§ **THE PROBLEM**: Copy out all of the data word for word. Omit every picture.
Start of THE DATA
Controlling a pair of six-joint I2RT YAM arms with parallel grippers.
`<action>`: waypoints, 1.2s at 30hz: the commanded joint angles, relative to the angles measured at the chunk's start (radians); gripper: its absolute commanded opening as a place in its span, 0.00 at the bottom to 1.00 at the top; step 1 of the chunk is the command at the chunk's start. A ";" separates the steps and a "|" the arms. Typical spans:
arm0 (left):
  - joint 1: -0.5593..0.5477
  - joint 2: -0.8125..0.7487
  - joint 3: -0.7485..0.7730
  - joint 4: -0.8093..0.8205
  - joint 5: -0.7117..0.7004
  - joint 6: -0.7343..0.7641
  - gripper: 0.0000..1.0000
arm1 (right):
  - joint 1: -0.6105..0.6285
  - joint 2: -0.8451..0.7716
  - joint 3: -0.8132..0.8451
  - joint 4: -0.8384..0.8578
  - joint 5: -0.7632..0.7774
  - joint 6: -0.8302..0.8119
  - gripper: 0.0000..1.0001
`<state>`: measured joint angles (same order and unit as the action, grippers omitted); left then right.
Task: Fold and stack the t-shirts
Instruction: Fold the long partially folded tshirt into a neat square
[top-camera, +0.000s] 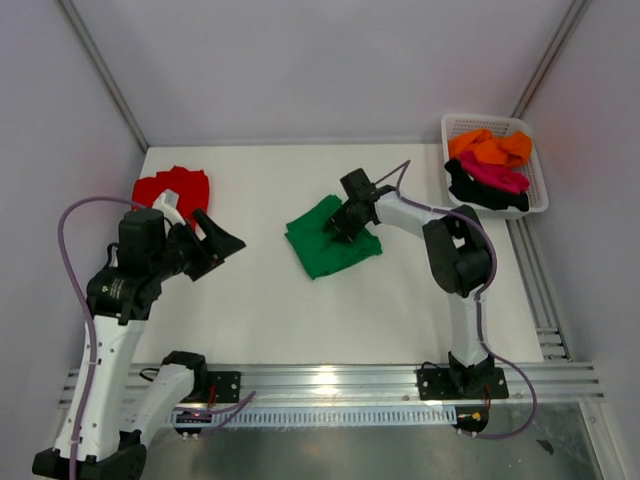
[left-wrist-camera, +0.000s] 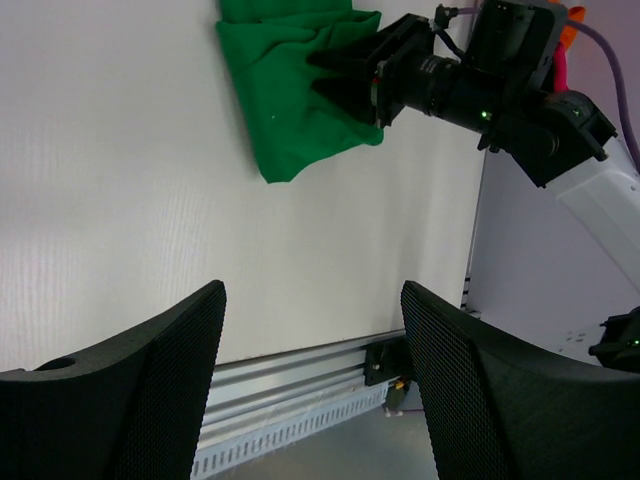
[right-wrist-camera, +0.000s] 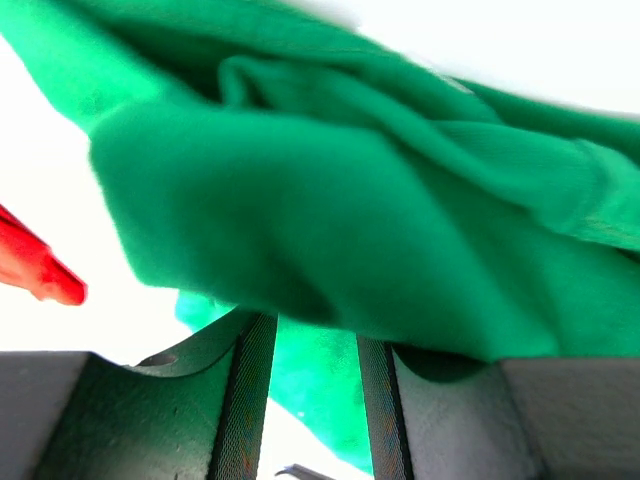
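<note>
A bright green t-shirt (top-camera: 330, 240) (left-wrist-camera: 290, 100) (right-wrist-camera: 350, 200) lies partly folded at the table's middle. My right gripper (top-camera: 340, 225) (left-wrist-camera: 335, 75) (right-wrist-camera: 310, 325) is pushed into its right edge. The jaws stand partly apart, and a fold of green cloth drapes over the tips and hides them. A red t-shirt (top-camera: 170, 185) (right-wrist-camera: 30, 265) lies bunched at the far left. My left gripper (top-camera: 228, 240) (left-wrist-camera: 310, 300) hovers open and empty above the table just right of the red shirt, pointing toward the green one.
A white mesh basket (top-camera: 540, 200) at the far right holds an orange t-shirt (top-camera: 490, 148), a magenta one (top-camera: 495, 177) and a black one (top-camera: 470, 190). An aluminium rail (top-camera: 330, 380) runs along the near table edge, with another down the right side.
</note>
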<state>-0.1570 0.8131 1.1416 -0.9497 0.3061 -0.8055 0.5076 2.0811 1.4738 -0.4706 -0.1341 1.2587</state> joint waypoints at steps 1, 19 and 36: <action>-0.001 -0.011 -0.022 0.029 0.013 -0.014 0.74 | 0.031 0.008 0.072 -0.045 0.178 -0.197 0.41; -0.003 0.021 -0.098 0.117 0.050 -0.040 0.74 | 0.160 -0.270 0.114 0.118 0.079 -0.870 0.42; -0.001 0.011 -0.088 0.095 0.033 -0.037 0.74 | 0.186 0.114 0.454 -0.230 0.605 -1.104 0.41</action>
<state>-0.1570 0.8349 1.0447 -0.8703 0.3401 -0.8391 0.6926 2.2124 1.8427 -0.6304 0.3145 0.1871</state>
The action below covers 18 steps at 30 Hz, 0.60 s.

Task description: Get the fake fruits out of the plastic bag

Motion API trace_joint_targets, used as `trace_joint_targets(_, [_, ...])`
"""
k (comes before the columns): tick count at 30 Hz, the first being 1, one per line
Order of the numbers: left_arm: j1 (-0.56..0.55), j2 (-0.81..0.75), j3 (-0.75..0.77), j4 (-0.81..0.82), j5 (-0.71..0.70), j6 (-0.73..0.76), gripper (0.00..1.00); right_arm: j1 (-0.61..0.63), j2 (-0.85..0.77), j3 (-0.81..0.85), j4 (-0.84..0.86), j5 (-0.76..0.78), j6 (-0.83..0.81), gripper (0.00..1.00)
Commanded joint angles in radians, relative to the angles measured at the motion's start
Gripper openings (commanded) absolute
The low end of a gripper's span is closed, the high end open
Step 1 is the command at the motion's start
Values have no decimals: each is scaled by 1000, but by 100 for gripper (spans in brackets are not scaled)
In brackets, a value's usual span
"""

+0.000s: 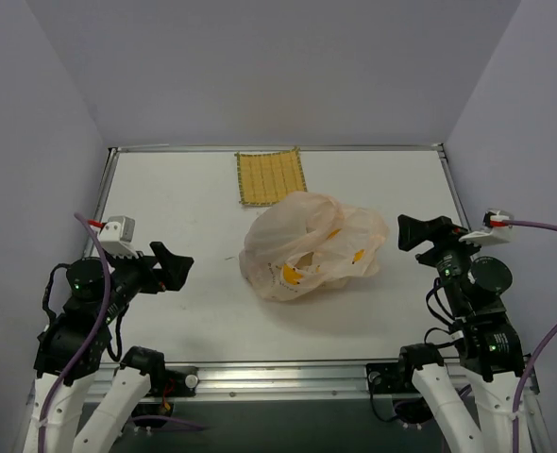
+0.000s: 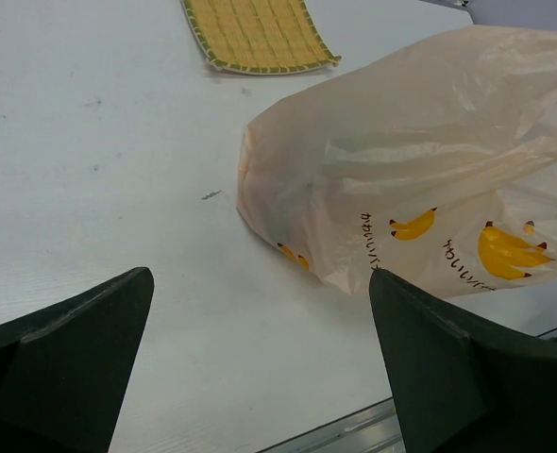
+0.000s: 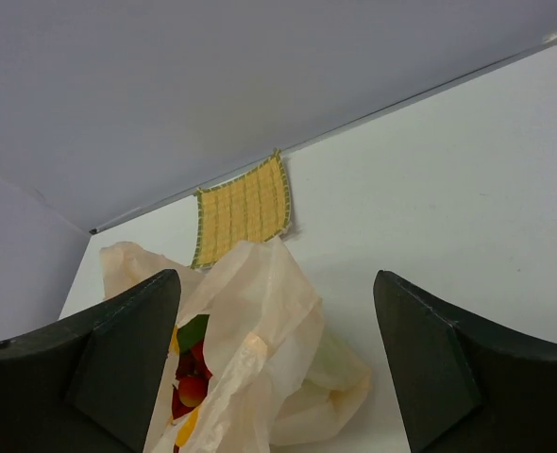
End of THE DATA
§ **SOLVED EXERCISE**:
Controlling a pair of six-joint I2RT YAM arms with parallel grippers.
`<action>`: waypoints, 1.2s at 30hz: the commanded joint angles, relative to the angles measured at the chunk's start (radians); gripper: its absolute commanded opening as a place in its span, 0.00 at the bottom to 1.00 at the top; step 1 of the chunk is the command at the chunk's start. A ";" separates the steps and a "|" the arms. Typical spans:
arm0 (left):
  - joint 1: -0.5593..0.5477
  - joint 2: -0.8125..0.7487
  - joint 3: -0.7485..0.7730
  - joint 4: -0.8093..0.8205
  - joint 5: -0.7117..0.7004
  - joint 6: -0.7343..0.7641
  - gripper: 0.0000..1.0000
arm1 (right):
  - joint 1: -0.6105..0.6285
  - joint 2: -0.8451..0.7716
  - joint 3: -0.8132..0.8451
  - joint 4: -0.8384..0.8578
  - joint 5: -0.7632..0.7774
  - joint 6: -0.8302..0.8119
  - gripper: 0.0000..1.0001
`<state>`: measured joint angles (same order and unit as the action, grippers omitted); left then right.
Task: Fold and stack the t-shirts
Instruction: Fold the long partially folded tshirt into a neat square
[top-camera, +0.000s] 
[left-wrist-camera, +0.000s] 
[right-wrist-camera, +0.000s] 
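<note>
A bright green t-shirt (top-camera: 330, 240) (left-wrist-camera: 290, 100) (right-wrist-camera: 350, 200) lies partly folded at the table's middle. My right gripper (top-camera: 340, 225) (left-wrist-camera: 335, 75) (right-wrist-camera: 310, 325) is pushed into its right edge. The jaws stand partly apart, and a fold of green cloth drapes over the tips and hides them. A red t-shirt (top-camera: 170, 185) (right-wrist-camera: 30, 265) lies bunched at the far left. My left gripper (top-camera: 228, 240) (left-wrist-camera: 310, 300) hovers open and empty above the table just right of the red shirt, pointing toward the green one.
A white mesh basket (top-camera: 540, 200) at the far right holds an orange t-shirt (top-camera: 490, 148), a magenta one (top-camera: 495, 177) and a black one (top-camera: 470, 190). An aluminium rail (top-camera: 330, 380) runs along the near table edge, with another down the right side.
</note>
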<state>-0.1570 0.8131 1.1416 -0.9497 0.3061 -0.8055 0.5076 2.0811 1.4738 -0.4706 -0.1341 1.2587</state> joint waypoints at steps 1, 19 and 36: <action>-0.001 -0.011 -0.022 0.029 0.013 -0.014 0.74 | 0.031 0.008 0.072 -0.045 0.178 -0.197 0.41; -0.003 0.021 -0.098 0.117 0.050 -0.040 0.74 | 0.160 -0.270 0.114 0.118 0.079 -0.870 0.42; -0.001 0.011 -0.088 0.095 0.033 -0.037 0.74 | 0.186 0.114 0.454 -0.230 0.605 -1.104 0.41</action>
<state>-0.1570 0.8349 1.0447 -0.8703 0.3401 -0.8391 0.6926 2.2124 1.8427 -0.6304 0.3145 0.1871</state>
The action below covers 18 steps at 30 Hz, 0.60 s.

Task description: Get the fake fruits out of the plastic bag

Motion API trace_joint_targets, used as `trace_joint_targets(_, [_, ...])`
"""
k (comes before the columns): tick count at 30 Hz, the first being 1, one per line
Order of the numbers: left_arm: j1 (-0.56..0.55), j2 (-0.81..0.75), j3 (-0.75..0.77), j4 (-0.81..0.82), j5 (-0.71..0.70), j6 (-0.73..0.76), gripper (0.00..1.00); right_arm: j1 (-0.61..0.63), j2 (-0.85..0.77), j3 (-0.81..0.85), j4 (-0.84..0.86), j5 (-0.76..0.78), j6 (-0.83..0.81), gripper (0.00..1.00)
Commanded joint angles in radians, relative to the angles measured at the motion's start
Gripper openings (commanded) absolute
The low end of a gripper's span is closed, the high end open
Step 1 is the command at the motion's start
Values have no decimals: each is scaled by 1000, but by 100 for gripper (spans in brackets are not scaled)
In brackets, a value's usual span
"""

+0.000s: 
+0.000s: 
+0.000s: 

No more output remains.